We find that its effects on real GDP, jobs, and inflation are huge, and probably averted what could have been called Great Depression 2.0. For example, we estimate that, without the government's response, GDP in 2010 would be about 11.5% lower, payroll employment would be less by some 8½ million jobs, and the nation would now be experiencing deflation.
"No Evidence Whatsoever That the Bush Tax Cuts Actually Diminished Revenue"
In his version of the Republican myth that " tax cuts pay for themselves ," President Bush confidently proclaimed, "You cut taxes and the tax revenues increase." As it turned out, not so much.
After Ronald Reagan tripled the national debt with his supply-side tax cuts, George W. Bush doubled it again with his own. (Reagan's performance would have been much worse, had he not raised taxes 11 times to help make up the shocking shortfall.) As a share of American GDP, tax revenues peaked in 2000; that is, before the Bush tax cuts of 2001 and 2003. As the Center on Budget and Policy Priorities concluded, the Bush tax cuts accounted for half of the deficits during his tenure, and if made permanent , over the next decade would cost the U.S. Treasury more than Iraq, Afghanistan, the recession, TARP and the stimulus - combined .

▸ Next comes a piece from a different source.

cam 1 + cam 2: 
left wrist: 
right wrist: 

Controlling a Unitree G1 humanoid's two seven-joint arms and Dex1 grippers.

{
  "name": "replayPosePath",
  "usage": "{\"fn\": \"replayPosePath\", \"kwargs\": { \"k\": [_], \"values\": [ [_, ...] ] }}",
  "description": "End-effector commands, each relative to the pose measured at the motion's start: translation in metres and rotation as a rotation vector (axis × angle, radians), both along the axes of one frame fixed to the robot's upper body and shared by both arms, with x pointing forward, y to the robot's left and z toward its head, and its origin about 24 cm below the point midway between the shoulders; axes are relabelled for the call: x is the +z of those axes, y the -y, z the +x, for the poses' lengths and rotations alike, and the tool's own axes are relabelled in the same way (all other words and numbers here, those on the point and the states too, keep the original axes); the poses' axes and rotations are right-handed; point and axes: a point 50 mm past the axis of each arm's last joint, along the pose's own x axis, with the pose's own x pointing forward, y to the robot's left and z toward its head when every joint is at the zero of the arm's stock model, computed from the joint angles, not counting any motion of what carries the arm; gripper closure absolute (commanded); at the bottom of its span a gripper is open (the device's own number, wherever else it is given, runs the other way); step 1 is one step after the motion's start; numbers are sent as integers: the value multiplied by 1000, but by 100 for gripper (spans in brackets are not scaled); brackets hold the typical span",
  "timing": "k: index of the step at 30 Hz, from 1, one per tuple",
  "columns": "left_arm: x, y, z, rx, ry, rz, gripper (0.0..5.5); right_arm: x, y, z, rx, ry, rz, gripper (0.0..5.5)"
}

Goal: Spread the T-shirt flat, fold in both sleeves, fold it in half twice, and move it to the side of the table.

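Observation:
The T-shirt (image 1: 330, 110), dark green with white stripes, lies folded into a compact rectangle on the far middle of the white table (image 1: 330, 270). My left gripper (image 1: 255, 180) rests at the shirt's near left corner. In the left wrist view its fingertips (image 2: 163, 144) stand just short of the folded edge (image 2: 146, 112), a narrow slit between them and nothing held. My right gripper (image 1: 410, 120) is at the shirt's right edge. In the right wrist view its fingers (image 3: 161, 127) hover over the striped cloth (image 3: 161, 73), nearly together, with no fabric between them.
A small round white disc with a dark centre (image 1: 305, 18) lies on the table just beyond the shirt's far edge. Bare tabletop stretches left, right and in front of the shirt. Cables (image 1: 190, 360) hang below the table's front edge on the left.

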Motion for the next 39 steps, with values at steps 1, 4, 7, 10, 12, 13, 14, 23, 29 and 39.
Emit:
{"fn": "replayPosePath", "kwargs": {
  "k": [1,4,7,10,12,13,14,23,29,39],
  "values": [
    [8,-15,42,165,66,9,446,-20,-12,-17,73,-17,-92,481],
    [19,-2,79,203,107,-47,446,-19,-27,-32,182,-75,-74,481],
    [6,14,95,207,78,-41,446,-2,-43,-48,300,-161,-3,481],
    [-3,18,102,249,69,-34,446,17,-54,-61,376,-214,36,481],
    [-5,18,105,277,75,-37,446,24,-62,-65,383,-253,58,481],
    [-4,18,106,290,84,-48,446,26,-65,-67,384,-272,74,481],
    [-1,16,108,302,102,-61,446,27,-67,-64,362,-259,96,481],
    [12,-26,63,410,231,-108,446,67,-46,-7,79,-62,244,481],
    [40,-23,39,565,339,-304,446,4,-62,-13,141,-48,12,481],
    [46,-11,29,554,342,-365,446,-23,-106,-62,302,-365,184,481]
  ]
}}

Nevertheless, as the Republican Party waged its all-out attack in 2010 to preserve the Bush tax cuts for the wealthy , the GOP's number two man in the Senate provided the talking point to help sell the $70 billion annual giveaway to America's rich. "You should never," Arizona's Jon Kyl declared, "have to offset the cost of a deliberate decision to reduce tax rates on Americans." For his part, Senate Minority Leader Mitch McConnell rushed to defend Kyl's fuzzy math: >
"There's no evidence whatsoever that the Bush tax cuts actually diminished revenue. They increased revenue because of the vibrancy of these tax cuts in the economy. So I think what Senator Kyl was expressing was the view of virtually every Republican on that subject."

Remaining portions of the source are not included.